START Supplied data

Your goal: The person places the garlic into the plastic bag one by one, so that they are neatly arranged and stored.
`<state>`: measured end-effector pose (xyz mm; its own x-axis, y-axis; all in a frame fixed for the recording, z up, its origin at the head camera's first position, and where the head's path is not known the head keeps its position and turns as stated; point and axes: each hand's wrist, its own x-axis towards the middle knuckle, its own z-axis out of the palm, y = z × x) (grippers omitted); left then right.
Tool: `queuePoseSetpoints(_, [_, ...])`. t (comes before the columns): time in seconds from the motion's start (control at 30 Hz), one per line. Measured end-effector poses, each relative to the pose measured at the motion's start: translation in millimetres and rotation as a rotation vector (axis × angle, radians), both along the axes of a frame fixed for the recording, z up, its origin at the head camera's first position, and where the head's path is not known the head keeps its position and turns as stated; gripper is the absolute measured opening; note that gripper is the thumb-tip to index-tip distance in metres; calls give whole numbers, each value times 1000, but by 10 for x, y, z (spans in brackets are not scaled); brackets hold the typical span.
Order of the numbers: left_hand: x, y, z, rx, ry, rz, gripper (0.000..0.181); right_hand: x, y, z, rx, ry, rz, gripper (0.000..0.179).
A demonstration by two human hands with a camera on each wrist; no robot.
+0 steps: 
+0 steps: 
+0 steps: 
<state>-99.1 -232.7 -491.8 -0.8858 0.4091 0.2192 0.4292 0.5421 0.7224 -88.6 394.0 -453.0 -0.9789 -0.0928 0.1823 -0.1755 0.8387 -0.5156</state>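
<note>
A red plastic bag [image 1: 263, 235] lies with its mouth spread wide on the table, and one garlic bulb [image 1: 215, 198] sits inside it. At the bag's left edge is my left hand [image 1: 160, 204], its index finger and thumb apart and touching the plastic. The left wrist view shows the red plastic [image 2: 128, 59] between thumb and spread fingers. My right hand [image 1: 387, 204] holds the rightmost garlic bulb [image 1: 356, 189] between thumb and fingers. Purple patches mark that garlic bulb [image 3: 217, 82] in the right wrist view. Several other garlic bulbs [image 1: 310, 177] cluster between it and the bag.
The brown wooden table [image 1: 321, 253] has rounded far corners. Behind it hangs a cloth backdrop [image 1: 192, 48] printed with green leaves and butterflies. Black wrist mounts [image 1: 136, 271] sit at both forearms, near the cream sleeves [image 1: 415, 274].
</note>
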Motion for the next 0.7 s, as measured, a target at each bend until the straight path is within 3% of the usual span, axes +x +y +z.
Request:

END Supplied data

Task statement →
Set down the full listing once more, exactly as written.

Written response →
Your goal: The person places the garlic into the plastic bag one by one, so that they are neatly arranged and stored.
`<state>`: measured end-effector pose (xyz mm; its own x-axis, y-axis; all in a frame fixed for the recording, z up, its origin at the head camera's first position, and where the head's path is not known the head keeps its position and turns as stated; point and axes: each hand's wrist, its own x-axis towards the middle knuckle, its own z-axis out of the palm, y = z × x) (grippers omitted); left then right.
Tool: `queuePoseSetpoints(_, [_, ...])`. t (comes before the columns): time in seconds from the motion's start (control at 30 Hz), one per line. Measured end-effector poses, each relative to the pose measured at the motion's start: translation in millimetres and rotation as a rotation vector (axis × angle, radians), both along the axes of a frame fixed for the recording, z up, its origin at the head camera's first position, and where the head's path is not known the head keeps its position and turns as stated; gripper is the absolute measured opening; note that gripper is the thumb-tip to index-tip distance in metres; calls give whole numbers, each value times 1000, but by 10 for x, y, z (spans in brackets are not scaled); brackets hold the typical span.
Order of the numbers: left_hand: x, y, z, rx, ry, rz, gripper (0.000..0.181); right_hand: x, y, z, rx, ry, rz, gripper (0.000..0.179).
A demonstration by two human hands with a camera on each wrist; no robot.
+0 steps: 
+0 steps: 
+0 steps: 
<state>-99.1 -232.7 -491.8 -0.8858 0.4091 0.2192 0.4292 0.5421 0.7224 -88.6 394.0 -453.0 -0.9789 -0.0928 0.1823 -0.1755 0.8387 -0.5156</state>
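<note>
A red plastic bag [image 1: 263, 235] lies with its mouth spread wide on the table, and one garlic bulb [image 1: 215, 198] sits inside it. At the bag's left edge is my left hand [image 1: 160, 204], its index finger and thumb apart and touching the plastic. The left wrist view shows the red plastic [image 2: 128, 59] between thumb and spread fingers. My right hand [image 1: 387, 204] holds the rightmost garlic bulb [image 1: 356, 189] between thumb and fingers. Purple patches mark that garlic bulb [image 3: 217, 82] in the right wrist view. Several other garlic bulbs [image 1: 310, 177] cluster between it and the bag.
The brown wooden table [image 1: 321, 253] has rounded far corners. Behind it hangs a cloth backdrop [image 1: 192, 48] printed with green leaves and butterflies. Black wrist mounts [image 1: 136, 271] sit at both forearms, near the cream sleeves [image 1: 415, 274].
</note>
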Motion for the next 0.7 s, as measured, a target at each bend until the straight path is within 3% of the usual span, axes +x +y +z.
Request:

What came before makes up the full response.